IN LIMBO
Jamaica’s tennis players Nicholas Gore and Jeremy Miller said Tennis Jamaica should have used a national trial to fill the fifth and final spot for the country’s team for next month’s Davis Cup Group Two play-offs against Estonia.
Gore and Miller, along with Jacob Bicknell, have all been shortlisted for the fifth and final spot for Jamaica’s team for the play-offs championship, which will be held at the Erica Bell Tennis Centre in Kingston on February 4-5.
Blaise Bicknell, who is the country’s top player, along with Rowland “Randy” Phillips, John Chin, and Daniel Azar, have already been selected for the team.
Tennis Jamaica technical committee is now reviewing a reccommendation from the country’s Davis Cup Coach Mel Spence as to who should be given the final spot on Jamaica’s team. This announcement is scheduled to be made this week.
The 21-year-old Gore, who is currently attending the University of Delaware in the United States, said that he is very optimistic about securing the final spot on the team, but having a national trial would have made it much easier for Tennis Jamaica to decide on the final person.
“I think it [trial] would have been good, but at the end of the day, it is not up to me,” said Gore. “I think that whatever format that they used, whether it is a round robin, matches or a draw, or even a training camp, I think it would have been good,” he said.

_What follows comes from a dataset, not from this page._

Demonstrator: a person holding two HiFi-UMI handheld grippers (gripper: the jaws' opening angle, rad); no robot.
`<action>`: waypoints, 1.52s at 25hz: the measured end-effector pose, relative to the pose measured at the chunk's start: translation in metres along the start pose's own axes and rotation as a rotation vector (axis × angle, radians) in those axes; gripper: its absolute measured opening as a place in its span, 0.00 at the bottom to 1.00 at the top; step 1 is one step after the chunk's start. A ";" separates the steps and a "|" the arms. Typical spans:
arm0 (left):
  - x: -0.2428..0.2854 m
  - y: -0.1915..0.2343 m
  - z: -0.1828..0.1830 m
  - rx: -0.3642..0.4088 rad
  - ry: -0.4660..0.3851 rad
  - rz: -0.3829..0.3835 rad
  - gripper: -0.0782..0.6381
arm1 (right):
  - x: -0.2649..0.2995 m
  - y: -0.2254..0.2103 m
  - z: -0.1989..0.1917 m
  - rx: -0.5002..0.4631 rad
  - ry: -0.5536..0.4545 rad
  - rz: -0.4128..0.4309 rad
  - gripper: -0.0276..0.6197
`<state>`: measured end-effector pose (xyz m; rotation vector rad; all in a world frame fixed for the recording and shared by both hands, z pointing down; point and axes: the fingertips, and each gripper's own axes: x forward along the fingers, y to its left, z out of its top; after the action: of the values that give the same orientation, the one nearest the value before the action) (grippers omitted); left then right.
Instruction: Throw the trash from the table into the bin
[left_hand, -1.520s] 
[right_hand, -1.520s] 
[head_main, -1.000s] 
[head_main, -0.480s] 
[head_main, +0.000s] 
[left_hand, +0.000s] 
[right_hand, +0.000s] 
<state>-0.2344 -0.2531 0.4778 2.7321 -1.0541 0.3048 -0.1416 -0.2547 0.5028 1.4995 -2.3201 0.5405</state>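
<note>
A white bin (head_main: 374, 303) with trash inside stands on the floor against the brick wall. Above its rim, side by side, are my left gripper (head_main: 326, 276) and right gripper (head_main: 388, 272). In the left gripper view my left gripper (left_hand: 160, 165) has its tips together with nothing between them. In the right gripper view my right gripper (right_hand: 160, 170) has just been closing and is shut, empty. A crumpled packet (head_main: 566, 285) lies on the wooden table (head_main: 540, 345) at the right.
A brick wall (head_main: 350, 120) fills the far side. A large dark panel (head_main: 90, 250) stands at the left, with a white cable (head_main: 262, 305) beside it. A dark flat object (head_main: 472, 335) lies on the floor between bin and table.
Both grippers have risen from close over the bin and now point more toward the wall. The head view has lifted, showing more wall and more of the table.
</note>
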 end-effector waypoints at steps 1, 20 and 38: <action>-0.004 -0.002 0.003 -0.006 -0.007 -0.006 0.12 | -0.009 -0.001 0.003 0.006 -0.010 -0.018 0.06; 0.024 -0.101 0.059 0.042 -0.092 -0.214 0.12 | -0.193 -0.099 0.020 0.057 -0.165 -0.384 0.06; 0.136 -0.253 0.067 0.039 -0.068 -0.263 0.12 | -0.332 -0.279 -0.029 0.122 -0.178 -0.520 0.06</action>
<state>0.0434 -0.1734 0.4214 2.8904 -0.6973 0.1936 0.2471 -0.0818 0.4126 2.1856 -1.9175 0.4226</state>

“I hope that I will be able to make it, and like I have said that I have prepared well for it before and I have been training a lot and I have been playing some matches this past semester, and so it would have been a great plus to get on the team, but it is not up to me,” Gore said.
Miller, who is a former student of the University of Technology, Jamaica, echoed the semtiments of Gore that trial should have been used to select the final spot for the Davis Cup team.

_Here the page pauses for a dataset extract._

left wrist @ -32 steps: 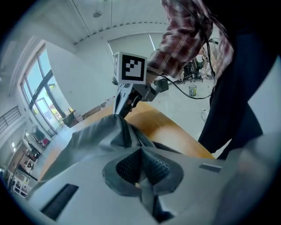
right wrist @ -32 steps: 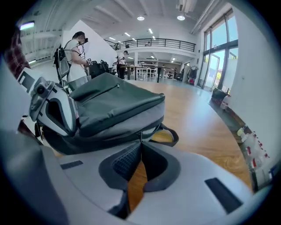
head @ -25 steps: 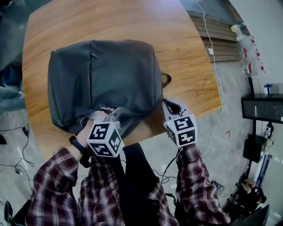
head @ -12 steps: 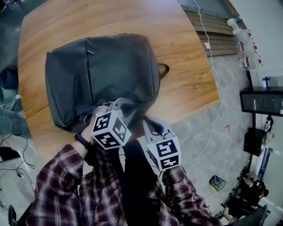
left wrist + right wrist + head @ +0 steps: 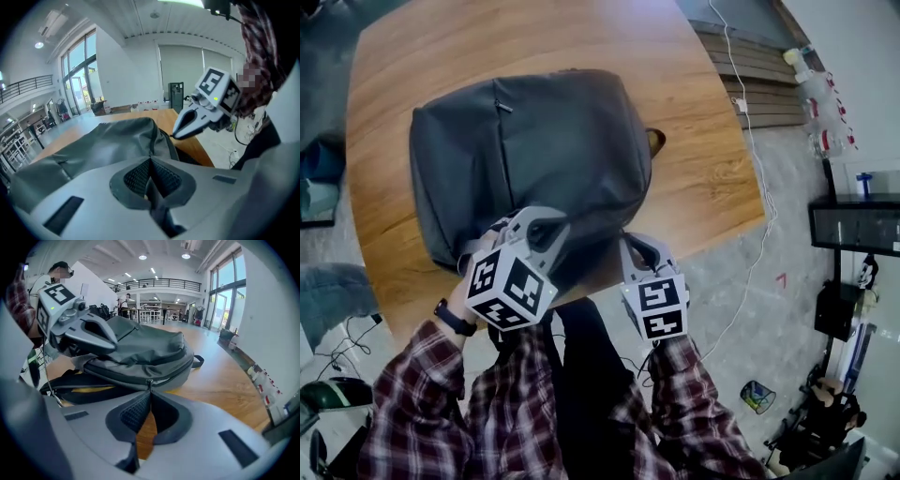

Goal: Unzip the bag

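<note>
**Operator:** Head view. Where is the work item?

**Technician:** The bag (image 5: 534, 141) lies flat on the table (image 5: 703, 178), directly ahead of both tools. The left gripper (image 5: 534, 227) is at the bag's near edge. The right gripper (image 5: 630, 251) is at the near corner, on the left gripper's right side.

**Operator:** Left gripper view. Jaw condition?

**Technician:** Closed, with a dark fold of the bag pinched between the pads. Judged function: anchoring.

**Operator:** Right gripper view?

**Technician:** Closed on the zip pull (image 5: 149, 382), which is held at the jaw tips. Just right of the tips, a short pale gap shows along the zip line. Left of them, the line looks closed.

**Operator:** Progress?

**Technician:** Judged early. Both grips are made, but the opening has barely begun. What remains is to draw the pull along the rest of the track.
</note>
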Available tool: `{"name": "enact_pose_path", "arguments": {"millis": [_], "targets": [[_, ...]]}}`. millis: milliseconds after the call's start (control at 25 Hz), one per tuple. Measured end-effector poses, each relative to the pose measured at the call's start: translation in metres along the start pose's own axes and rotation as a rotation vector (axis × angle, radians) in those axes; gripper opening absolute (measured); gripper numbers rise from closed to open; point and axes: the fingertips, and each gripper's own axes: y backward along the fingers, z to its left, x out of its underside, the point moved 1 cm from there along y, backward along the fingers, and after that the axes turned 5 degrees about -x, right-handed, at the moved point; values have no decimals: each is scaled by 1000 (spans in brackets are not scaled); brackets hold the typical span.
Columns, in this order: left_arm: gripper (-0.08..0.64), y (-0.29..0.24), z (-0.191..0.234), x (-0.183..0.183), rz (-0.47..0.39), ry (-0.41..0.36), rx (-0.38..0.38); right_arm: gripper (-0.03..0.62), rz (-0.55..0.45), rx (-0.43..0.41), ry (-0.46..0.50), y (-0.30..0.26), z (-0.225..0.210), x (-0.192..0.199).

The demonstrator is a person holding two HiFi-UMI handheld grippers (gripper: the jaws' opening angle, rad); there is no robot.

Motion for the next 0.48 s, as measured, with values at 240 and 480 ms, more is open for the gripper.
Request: {"name": "enact_pose_path", "arguments": {"millis": [240, 480], "targets": [[8, 48, -23, 53, 162, -26, -63, 18, 13, 44, 34, -4, -39, -12], [8, 37, -27, 64, 101, 103, -150, 18, 42, 40, 37, -7, -37, -12]]}}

“I think if they would have done a trial, then it would have been more clear-cut,” said the 31-year-old Miller.
“With them not having trials, it feels a little bit more up in the air, but that is what they [Tennis Jamaica] wanted to do, they just wanted to select somebody for the spot and so you just have to wait and see,” he said.

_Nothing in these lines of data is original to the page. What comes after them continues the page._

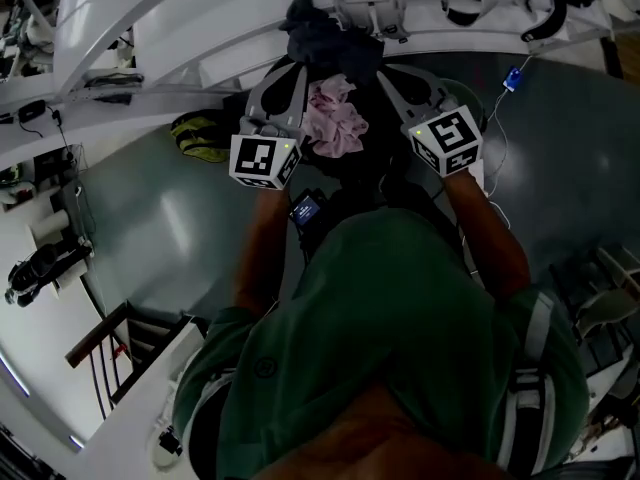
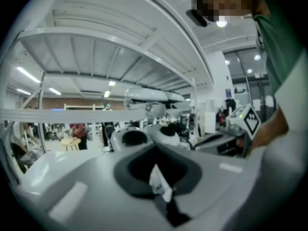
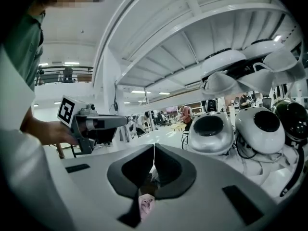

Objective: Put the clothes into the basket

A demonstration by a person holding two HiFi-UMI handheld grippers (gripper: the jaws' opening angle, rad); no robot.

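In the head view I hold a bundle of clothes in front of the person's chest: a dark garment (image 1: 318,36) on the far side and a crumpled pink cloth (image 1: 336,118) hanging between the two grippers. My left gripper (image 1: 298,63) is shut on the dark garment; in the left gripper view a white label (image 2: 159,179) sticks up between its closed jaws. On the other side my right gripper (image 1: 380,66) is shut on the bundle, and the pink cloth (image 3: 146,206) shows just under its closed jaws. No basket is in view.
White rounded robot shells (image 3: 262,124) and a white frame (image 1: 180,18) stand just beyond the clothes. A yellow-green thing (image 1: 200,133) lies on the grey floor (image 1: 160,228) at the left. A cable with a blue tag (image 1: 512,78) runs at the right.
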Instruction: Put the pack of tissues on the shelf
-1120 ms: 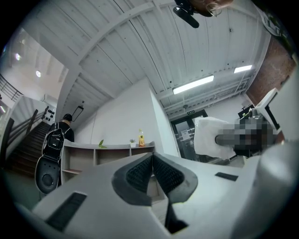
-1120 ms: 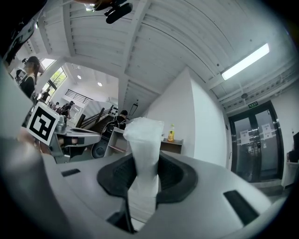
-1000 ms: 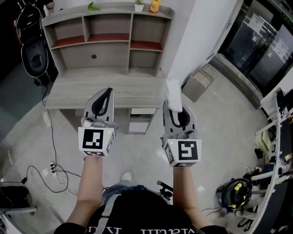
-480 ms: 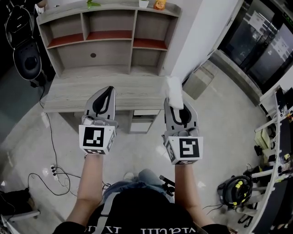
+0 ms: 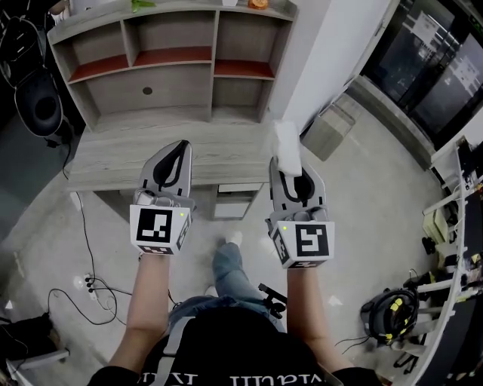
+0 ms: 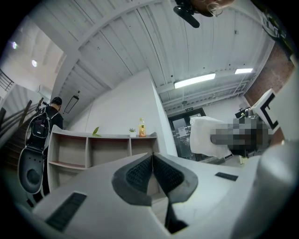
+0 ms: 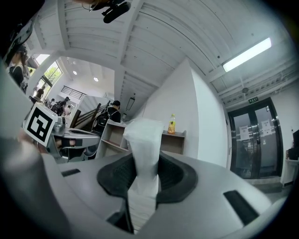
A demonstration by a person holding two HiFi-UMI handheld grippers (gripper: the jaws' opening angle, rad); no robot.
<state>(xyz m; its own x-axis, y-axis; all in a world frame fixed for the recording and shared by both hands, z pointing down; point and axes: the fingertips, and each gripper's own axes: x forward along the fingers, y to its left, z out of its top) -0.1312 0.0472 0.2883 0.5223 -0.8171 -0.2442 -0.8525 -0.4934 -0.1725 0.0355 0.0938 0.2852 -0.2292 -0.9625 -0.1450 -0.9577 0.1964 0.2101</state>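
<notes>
A white pack of tissues [image 5: 287,149] [image 7: 142,158] sticks up out of my right gripper [image 5: 291,169], whose jaws are shut on it. It also shows at the right of the left gripper view as the pack of tissues [image 6: 205,135]. My left gripper [image 5: 175,155] [image 6: 152,164] is shut with nothing between its pads. Both grippers hang above the near edge of the wooden desk [image 5: 143,154]. Beyond the desk stands the shelf unit [image 5: 170,64] with open compartments.
On the shelf top stand a small plant [image 5: 143,4] and an orange bottle [image 5: 259,4] [image 7: 172,124]. A black chair [image 5: 38,105] is left of the shelf. A white pillar [image 5: 324,53] rises right of it. Cables [image 5: 83,279] lie on the floor. My leg [image 5: 230,268] steps forward.
The shelf and desk have drifted up and closer in the head view as I walk toward them. A leg has swung forward. Both grippers keep their pose and grip.
</notes>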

However, Spence said that all players were well aware that there would have been no national trials last year.
“There was a training camp in which they were a part and it was decided that there wasn’t going to be a trial,” said Spence. However, he added that he was not aware whose decision it was not to stage a trial.
Spence said Tennis Jamaica has a selection criteria, which speaks to 18 different things a player must satisfy in order to be selected for the national team.
“The criteria speaks to 18 different things as to what you need to satisfy to make that spot…so there is no hiding of anything, and it is plain as day,” he said.
When the Observer reached out to a few executive members of Tennis Jamaica on Tuesday for comment, they all declined, including President John Azar.